## Your assignment
Using the material that follows, output exactly the lines from the one containing "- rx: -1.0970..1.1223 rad" through the one containing "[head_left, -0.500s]", with both ends kept.

## Exercise data
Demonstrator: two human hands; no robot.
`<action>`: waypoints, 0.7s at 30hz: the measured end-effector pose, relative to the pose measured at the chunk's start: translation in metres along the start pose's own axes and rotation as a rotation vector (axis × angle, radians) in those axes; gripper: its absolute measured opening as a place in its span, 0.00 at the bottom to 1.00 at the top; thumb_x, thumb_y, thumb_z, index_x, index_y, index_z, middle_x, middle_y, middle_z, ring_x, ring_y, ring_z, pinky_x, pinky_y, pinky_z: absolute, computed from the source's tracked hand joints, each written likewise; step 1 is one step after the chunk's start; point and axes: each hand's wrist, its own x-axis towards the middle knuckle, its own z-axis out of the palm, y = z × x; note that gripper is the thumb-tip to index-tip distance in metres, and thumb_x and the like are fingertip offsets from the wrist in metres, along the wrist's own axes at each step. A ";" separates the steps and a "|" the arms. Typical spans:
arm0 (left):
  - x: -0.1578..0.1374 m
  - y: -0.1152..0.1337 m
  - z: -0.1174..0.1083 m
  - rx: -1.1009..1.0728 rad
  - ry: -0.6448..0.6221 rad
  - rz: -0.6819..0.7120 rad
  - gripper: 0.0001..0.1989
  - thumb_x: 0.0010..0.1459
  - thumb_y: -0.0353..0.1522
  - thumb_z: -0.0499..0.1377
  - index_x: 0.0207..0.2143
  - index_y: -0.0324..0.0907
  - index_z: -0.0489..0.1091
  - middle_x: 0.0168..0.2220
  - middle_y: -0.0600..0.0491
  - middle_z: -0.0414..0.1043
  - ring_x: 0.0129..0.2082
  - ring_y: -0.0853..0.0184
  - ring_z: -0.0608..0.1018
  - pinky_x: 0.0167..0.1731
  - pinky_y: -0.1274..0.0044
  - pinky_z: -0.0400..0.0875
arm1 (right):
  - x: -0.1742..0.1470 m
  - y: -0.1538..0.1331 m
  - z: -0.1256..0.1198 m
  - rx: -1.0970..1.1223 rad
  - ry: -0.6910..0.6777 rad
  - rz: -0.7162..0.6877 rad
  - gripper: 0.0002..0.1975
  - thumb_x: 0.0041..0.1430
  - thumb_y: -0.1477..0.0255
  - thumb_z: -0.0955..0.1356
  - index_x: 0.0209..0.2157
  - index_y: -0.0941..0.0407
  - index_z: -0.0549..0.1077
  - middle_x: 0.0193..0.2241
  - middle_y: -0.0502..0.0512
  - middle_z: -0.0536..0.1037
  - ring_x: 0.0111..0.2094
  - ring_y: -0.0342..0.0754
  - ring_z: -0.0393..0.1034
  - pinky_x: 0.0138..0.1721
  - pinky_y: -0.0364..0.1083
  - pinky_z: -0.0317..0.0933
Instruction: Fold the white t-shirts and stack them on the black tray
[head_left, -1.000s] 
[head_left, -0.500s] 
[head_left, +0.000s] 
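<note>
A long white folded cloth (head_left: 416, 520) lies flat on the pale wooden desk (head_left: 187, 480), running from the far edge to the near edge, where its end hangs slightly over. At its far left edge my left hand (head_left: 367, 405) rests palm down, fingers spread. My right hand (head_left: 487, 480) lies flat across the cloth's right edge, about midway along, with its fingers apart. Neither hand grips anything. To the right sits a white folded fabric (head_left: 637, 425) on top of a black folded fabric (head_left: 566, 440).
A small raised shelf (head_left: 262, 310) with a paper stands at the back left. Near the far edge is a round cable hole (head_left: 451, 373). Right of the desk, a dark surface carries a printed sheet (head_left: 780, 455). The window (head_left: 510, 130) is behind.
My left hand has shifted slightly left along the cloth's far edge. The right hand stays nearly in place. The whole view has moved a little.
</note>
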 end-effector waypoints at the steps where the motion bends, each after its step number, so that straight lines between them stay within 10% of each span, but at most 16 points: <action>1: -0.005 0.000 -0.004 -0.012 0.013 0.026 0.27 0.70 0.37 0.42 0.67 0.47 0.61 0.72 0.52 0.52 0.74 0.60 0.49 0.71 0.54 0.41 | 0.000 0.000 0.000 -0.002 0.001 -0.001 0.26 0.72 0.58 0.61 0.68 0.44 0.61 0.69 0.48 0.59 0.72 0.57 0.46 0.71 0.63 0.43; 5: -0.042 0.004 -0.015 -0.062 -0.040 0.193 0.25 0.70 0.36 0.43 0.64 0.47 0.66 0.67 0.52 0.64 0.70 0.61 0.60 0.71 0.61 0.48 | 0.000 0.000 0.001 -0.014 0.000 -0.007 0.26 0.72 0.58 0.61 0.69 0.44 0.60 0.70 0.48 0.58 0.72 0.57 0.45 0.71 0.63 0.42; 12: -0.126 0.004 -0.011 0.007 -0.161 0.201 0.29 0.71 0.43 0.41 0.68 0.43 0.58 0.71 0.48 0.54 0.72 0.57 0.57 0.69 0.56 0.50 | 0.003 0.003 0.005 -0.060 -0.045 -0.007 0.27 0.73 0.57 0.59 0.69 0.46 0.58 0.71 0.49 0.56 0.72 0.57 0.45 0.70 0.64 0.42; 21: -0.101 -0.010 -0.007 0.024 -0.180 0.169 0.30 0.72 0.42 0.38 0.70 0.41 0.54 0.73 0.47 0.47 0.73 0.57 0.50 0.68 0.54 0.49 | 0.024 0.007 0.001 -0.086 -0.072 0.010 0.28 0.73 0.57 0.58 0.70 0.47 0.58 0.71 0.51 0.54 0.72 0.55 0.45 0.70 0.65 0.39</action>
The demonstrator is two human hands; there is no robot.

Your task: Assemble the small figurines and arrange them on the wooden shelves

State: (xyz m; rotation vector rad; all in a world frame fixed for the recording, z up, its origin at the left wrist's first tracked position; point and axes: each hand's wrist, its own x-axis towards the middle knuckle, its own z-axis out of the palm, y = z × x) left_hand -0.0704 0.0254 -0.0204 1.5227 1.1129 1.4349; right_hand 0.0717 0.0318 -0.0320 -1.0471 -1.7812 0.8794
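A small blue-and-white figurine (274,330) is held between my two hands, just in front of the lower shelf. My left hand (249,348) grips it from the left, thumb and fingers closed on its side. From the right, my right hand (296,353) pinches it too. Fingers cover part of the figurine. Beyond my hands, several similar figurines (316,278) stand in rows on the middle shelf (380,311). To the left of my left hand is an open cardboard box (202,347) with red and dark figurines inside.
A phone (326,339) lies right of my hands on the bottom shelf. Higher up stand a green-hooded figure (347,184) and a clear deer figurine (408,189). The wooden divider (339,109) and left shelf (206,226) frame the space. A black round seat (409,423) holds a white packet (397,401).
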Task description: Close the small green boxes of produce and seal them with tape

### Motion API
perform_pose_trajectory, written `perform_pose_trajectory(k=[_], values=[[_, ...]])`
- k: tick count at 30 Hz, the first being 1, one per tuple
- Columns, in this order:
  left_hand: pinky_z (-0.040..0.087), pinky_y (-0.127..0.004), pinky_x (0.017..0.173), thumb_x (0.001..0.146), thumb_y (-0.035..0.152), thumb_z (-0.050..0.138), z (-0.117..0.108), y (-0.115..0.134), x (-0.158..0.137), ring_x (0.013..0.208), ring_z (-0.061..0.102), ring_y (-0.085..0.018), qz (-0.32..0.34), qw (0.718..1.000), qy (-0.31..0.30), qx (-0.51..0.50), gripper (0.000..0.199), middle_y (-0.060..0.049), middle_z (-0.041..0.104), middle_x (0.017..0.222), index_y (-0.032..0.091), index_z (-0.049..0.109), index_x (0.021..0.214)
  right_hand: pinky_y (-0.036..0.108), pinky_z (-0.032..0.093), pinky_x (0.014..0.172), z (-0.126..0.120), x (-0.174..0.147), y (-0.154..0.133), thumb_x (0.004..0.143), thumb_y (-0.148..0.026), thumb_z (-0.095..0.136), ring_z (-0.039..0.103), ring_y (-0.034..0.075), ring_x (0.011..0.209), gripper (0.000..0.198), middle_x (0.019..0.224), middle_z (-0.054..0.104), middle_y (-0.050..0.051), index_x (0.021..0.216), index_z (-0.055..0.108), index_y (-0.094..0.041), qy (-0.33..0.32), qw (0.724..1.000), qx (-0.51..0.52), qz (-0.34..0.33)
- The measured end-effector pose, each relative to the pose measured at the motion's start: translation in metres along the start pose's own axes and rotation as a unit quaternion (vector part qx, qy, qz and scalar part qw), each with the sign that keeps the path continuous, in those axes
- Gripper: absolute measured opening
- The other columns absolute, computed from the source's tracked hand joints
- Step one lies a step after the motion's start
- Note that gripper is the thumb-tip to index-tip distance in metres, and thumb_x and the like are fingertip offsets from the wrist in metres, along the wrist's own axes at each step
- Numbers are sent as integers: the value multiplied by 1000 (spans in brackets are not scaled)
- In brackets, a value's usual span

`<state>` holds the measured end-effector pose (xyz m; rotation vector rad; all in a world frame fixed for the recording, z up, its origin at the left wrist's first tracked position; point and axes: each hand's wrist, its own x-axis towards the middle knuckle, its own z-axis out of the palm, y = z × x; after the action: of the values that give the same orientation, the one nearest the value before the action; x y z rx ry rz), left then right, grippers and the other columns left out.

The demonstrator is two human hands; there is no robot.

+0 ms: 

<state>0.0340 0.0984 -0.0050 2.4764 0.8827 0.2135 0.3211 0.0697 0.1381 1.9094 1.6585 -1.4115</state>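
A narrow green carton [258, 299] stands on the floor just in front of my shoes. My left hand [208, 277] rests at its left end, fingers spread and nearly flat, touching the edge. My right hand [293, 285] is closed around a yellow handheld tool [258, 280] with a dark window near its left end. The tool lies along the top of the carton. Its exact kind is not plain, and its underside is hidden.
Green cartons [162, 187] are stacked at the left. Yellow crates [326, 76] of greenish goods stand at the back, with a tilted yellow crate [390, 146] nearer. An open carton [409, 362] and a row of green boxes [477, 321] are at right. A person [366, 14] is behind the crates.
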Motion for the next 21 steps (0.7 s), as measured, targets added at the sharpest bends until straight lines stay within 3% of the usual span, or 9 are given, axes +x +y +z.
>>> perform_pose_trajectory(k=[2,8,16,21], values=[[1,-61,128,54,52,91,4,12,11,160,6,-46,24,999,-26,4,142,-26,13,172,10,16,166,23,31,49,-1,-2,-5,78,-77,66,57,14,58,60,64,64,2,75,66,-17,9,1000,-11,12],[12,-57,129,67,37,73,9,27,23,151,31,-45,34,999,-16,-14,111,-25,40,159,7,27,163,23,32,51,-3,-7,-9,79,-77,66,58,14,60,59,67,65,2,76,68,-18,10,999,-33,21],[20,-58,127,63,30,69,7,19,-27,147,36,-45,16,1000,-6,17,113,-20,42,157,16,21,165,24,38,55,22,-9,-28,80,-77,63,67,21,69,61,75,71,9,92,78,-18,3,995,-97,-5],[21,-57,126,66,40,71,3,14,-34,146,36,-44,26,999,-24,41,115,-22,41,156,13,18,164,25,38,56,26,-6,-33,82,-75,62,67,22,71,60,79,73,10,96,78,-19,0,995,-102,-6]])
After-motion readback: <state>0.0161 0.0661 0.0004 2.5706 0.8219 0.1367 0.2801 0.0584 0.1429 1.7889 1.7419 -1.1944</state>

## Solution
  - rx: -1.0970..1.1223 rad
  - ry: -0.6910..0.6777 rad
  - rz: -0.7162..0.6877 rad
  - gripper: 0.0002..0.1975
  - thumb_x: 0.0041..0.1430
  - thumb_y: -0.1477..0.0255
  - thumb_z: -0.0955..0.1356
  - index_x: 0.0209..0.2157
  - index_y: -0.0941..0.0407
  - index_z: -0.0549..0.1077
  - middle_x: 0.0193..0.2241
  - middle_y: -0.0502..0.0512
  - middle_z: -0.0536..0.1037
  - ring_x: 0.0111..0.2094
  - ring_y: -0.0342..0.0754
  - ring_z: -0.0393..0.1034
  - pinky_x: 0.0138..0.1721
  - pinky_y: -0.0364..0.1083
  - pinky_z: -0.0317..0.0933
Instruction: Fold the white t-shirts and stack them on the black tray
[head_left, -1.000s] 
[head_left, -0.500s] 

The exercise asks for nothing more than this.